We use only organic-approved drying and storage methods at Lundberg Family Farms. We carefully monitor moisture, temperature, freshness, grain pest activity and milling properties to protect the quality and integrity of the rice. Painting rice bins white and using grain chillers when it is warm, keeps our rice cooler and fresher in the summer. If we get grain insects in our rice bins, we use our specialized heating systems or controlled atmospheric preservation for control (never chemical pesticides or fumigation).
Packaging
We mill our rice in small batches to meet the needs of our customers and package and deliver it as close to the time of sale as possible to assure our customers recieve the freshest rice possible. By keeping track of every product from planting to packaging, our quality control procedures lead the market.
Research & Innovation
Near the main farm buildings we maintain an experimental farm and seed nursery where we research, test and develop new environmentally-friendly farming practices and rice varieties. Part small-scale farm, part laboratory and part greenhouse, these research resources are a way we practice continuous improvement; one of the core values established more than 70 years ago by founders Albert and Frances Lundberg.

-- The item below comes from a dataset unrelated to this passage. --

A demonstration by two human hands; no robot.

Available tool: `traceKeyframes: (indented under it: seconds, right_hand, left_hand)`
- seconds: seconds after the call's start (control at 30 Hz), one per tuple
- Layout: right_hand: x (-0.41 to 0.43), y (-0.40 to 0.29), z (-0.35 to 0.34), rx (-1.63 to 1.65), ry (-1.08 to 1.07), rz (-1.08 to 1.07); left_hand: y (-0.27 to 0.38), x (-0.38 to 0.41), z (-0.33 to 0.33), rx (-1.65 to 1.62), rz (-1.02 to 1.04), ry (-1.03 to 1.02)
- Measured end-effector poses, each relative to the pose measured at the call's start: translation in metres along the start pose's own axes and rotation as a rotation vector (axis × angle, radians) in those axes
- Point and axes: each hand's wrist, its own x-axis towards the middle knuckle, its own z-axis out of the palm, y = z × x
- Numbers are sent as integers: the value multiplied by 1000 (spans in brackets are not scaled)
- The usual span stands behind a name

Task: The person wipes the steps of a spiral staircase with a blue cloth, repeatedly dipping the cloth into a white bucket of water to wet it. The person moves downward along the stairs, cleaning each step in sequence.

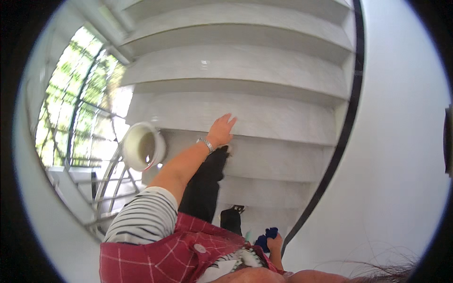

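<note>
My left hand reaches forward over a pale stone step, fingers somewhat spread and nothing seen in them. Whether the fingertips touch the step cannot be made out. A metal band circles that wrist. Left of the forearm is a white bucket with murky liquid inside, at the railing end of the stairs. Low in the picture, beside my body, my right hand grips a dark blue cloth.
The staircase rises ahead in several pale steps. A black skirting strip follows the white wall on the right. On the left are a metal railing and a large window. My dark-trousered leg is on the stairs.
</note>
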Motion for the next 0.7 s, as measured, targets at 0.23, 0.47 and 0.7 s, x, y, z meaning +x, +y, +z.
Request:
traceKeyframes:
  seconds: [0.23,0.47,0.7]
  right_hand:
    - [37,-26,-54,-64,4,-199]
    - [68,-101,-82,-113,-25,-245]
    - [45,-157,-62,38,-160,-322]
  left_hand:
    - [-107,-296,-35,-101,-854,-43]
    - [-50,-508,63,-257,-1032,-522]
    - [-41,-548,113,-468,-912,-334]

Through ongoing research and innovation we continuously improve the way we farm the land, source our energy, conduct our business and serve the needs of customers.
Our Values
Continuous improvement is one of our family’s core values. Integrity, respect and teamwork are the others. In our family, operating with integrity means doing the right thing: by our customers, our neighbors, our employees, our heritage, and our future.
We respect the land that is the source of our harvest, the people who make that harvest possible, and the way of life that has been handed to us from generation to generation.
We understand that everything we do is a collaborative effort, and we value the contributions of every member of the Lundberg family - and the extended family that includes everyone with a stake in our success.
All of this adds up to our unwavering commitment to the core values that have guided our family for three generations. We believe you can taste it in our rice.